## ASSIGNMENT:
Exactly as written, transcribe each line of the listing.

## DATA SEGMENT:
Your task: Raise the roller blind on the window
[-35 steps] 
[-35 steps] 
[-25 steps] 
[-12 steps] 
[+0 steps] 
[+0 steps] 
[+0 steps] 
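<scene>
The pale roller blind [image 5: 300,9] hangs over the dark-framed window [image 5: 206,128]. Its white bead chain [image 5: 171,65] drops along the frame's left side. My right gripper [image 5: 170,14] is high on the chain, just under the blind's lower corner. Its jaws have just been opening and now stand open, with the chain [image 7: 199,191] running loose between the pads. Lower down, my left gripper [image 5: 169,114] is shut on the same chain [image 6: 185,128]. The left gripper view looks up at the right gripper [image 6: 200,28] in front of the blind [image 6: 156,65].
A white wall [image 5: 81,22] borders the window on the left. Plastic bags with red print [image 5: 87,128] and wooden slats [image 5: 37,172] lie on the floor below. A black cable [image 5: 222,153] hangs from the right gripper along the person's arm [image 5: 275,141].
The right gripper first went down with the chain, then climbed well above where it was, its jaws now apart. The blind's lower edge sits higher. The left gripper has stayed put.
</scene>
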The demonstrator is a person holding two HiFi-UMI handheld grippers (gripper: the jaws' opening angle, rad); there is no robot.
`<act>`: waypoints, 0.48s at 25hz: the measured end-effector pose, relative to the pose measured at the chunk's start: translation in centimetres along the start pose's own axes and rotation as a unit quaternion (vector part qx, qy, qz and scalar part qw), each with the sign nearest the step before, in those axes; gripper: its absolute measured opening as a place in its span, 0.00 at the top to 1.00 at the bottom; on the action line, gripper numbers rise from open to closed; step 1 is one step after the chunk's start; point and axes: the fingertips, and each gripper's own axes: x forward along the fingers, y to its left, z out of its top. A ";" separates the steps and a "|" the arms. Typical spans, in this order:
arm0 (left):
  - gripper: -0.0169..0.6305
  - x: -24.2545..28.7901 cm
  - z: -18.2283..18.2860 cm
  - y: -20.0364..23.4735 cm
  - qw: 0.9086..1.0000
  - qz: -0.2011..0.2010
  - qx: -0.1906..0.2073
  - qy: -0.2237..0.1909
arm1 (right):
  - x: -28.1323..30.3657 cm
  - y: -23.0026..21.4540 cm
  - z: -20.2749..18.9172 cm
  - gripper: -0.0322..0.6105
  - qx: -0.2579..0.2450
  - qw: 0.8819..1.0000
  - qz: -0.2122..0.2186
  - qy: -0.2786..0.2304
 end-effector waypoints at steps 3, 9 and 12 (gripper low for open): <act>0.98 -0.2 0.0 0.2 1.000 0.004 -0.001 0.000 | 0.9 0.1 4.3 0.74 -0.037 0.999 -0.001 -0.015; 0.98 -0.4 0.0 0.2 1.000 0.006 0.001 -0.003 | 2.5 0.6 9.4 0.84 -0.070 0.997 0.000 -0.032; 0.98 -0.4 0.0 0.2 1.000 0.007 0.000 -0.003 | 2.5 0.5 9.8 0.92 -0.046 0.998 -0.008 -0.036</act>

## RESULT FOR THIS TASK:
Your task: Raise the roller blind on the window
[-35 steps] 
[-35 steps] 
[-25 steps] 
[-12 steps] 
[+0 steps] 
[+0 steps] 
[+0 steps] 
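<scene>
The pale roller blind [image 5: 300,9] hangs over the dark-framed window [image 5: 206,128]. Its white bead chain [image 5: 171,65] drops along the frame's left side. My right gripper [image 5: 170,14] is high on the chain, just under the blind's lower corner. Its jaws have just been opening and now stand open, with the chain [image 7: 199,191] running loose between the pads. Lower down, my left gripper [image 5: 169,114] is shut on the same chain [image 6: 185,128]. The left gripper view looks up at the right gripper [image 6: 200,28] in front of the blind [image 6: 156,65].
A white wall [image 5: 81,22] borders the window on the left. Plastic bags with red print [image 5: 87,128] and wooden slats [image 5: 37,172] lie on the floor below. A black cable [image 5: 222,153] hangs from the right gripper along the person's arm [image 5: 275,141].
The right gripper first went down with the chain, then climbed well above where it was, its jaws now apart. The blind's lower edge sits higher. The left gripper has stayed put.
</scene>
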The demonstrator is a person holding two HiFi-UMI handheld grippers (gripper: the jaws' opening angle, rad); there is no robot.
`<act>`: waypoints, 0.48s at 25hz: the measured end-effector pose, relative to the pose measured at the chunk's start: translation in centimetres along the start pose's own axes and rotation as a unit quaternion (vector part qx, qy, qz and scalar part qw), each with the sign nearest the step before, in those axes; gripper: its absolute measured opening as a place in its span, 0.00 at the top to 1.00 at the bottom; on the action line, gripper numbers rise from open to closed; step 1 is one step after the chunk's start; point and axes: the fingertips, and each gripper's own axes: x forward along the fingers, y to its left, z out of its top. A ";" separates the steps and a "|" the arms. Typical spans, in this order:
arm0 (left):
  - gripper: -0.0169..0.6305
  - x: -24.2545..28.7901 cm
  - z: -18.2283..18.2860 cm
  - y: -20.0364..23.4735 cm
  - qw: 0.9086..1.0000
  - qz: -0.2011..0.2010
  - qx: -0.1906..0.2073
  - qy: -0.2237..0.1909
arm1 (right):
  - x: -28.1323..30.3657 cm
  - y: -23.0026..21.4540 cm
  - z: -20.2749..18.9172 cm
  - gripper: -0.0322..0.6105
  - qx: -0.2579..0.2450
  - qw: 0.8819..1.0000
  - qz: -0.2122..0.2186
  - qy: -0.2786..0.2304
 end-effector waypoints at steps 3, 9 and 12 (gripper low for open): <act>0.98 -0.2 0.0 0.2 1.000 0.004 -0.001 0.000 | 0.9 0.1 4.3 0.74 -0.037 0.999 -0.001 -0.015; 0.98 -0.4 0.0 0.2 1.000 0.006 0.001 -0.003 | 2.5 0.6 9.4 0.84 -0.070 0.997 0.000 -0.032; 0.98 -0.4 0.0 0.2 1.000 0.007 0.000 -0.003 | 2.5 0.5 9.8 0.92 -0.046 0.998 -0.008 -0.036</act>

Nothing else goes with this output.